3. Development of DNA Double Strand Break Dosimeter
Accurate calculation of radiation dose is essential for successful radiation therapy to cure cancers. However, the standard dosimeter estimates physical and chemical effects of radiation but it does not reliably measure biological effect of radiation such as cell death or DNA damage. The lack of dosimeter that faithfully reflects biological effect prompted us to develop a novel DNA dosimeter detecting the key lesions induced by radiation, DNA double strand breaks (DSBs) (Medical Physic, 2018). The current study validates the ability of a DNA DSB dosimeter to successfully reflect Relative Biological Effects (RBE) of low and high energy x-ray radiation and correlates with cell survivals and in vivo DNA double strand breaks formation by neutral comet assay. Results support the benefit of DSB dosimeter to detect radiation dosage relevant to RBE and to underscore the effect of radiation energy on the extent of DNA DSBs (Red Journal, in preparation)

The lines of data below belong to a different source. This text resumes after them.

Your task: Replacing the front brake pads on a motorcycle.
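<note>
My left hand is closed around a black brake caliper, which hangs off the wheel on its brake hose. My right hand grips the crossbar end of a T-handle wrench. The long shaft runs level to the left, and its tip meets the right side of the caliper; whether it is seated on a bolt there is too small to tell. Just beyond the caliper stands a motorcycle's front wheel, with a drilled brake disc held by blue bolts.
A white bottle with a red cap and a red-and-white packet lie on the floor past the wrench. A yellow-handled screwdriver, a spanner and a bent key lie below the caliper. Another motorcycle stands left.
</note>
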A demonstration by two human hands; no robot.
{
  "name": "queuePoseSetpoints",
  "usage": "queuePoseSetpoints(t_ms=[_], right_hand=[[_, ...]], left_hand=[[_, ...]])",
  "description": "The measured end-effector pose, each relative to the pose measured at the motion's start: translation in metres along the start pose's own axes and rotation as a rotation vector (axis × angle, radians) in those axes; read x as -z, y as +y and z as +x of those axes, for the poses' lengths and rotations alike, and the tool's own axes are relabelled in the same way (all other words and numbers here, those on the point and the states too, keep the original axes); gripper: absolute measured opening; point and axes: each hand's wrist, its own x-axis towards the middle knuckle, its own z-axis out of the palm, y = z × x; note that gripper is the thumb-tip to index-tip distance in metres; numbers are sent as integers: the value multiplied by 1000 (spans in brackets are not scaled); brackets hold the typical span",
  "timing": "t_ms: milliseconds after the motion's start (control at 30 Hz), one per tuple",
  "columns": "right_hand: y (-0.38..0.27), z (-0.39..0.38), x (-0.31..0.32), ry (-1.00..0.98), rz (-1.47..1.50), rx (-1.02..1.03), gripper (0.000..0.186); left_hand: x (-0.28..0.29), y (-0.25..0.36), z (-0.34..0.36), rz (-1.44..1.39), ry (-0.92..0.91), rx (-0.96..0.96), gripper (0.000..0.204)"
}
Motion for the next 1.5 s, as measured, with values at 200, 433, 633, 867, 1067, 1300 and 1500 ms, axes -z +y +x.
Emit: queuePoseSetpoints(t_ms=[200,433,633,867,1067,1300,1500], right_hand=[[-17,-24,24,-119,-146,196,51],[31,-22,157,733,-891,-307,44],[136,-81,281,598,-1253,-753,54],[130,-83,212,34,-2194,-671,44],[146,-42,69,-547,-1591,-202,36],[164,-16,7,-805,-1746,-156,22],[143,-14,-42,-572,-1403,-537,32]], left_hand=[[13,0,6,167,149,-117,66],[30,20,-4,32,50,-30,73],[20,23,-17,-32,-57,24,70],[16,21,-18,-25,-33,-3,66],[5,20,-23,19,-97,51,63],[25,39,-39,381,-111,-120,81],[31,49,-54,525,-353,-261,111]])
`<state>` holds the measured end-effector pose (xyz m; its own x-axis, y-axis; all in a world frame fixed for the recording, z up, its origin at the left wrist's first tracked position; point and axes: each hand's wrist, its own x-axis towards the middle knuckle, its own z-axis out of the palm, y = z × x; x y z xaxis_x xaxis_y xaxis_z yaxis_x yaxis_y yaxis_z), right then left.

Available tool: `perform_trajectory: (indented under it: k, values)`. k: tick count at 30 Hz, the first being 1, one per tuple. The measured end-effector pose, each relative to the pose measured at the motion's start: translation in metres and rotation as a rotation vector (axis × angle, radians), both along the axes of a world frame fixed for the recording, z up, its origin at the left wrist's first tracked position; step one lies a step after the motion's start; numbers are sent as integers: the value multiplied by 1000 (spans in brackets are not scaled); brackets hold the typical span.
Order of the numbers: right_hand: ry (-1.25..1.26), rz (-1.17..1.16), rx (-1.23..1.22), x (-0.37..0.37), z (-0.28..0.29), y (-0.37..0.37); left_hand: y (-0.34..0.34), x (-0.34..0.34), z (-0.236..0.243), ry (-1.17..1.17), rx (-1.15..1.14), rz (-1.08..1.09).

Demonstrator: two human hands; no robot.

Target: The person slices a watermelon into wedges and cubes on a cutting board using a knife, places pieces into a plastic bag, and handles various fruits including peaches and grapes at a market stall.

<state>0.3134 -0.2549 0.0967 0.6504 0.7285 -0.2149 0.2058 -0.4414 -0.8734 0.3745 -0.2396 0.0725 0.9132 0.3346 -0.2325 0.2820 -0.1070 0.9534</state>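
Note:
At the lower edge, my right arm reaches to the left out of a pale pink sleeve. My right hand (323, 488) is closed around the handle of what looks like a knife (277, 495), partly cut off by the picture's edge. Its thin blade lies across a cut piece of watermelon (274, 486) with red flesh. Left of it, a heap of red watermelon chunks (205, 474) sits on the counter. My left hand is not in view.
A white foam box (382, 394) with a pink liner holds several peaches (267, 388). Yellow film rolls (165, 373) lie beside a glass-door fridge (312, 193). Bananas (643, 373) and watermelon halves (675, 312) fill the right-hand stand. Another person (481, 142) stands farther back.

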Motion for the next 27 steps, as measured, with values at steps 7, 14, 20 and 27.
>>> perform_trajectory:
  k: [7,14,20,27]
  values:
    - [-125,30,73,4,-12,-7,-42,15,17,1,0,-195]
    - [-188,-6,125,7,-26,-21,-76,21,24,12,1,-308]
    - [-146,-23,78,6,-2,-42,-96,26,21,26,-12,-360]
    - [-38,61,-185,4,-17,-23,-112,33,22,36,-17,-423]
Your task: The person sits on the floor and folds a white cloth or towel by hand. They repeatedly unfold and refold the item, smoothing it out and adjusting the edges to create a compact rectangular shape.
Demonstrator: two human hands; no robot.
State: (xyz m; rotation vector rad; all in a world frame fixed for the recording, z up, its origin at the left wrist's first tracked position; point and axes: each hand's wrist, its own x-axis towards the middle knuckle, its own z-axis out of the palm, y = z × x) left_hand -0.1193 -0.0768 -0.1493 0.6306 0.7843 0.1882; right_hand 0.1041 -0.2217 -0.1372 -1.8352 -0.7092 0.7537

a. Obeidat M, McConnell KA, Li X, Bui B, Stathakis S, Papanikolaou N, Rasmussen K, Ha CS, Lee SE, Shim EY*, Kirby N*. (2018) DNA double-strand breaks as a method of radiation measurements for therapeutic beams. Medical Physics. 45: 3460-3465.
b. Li X, McConnell KA, Che J, Ha CS, Lee SE, Kirby N and Shim EY. (2020) DNA dosimeter Measurement of Relative Biological Effectiveness for 160 kVp and 6 MV X-rays. Radiation Research. 194: 173-179.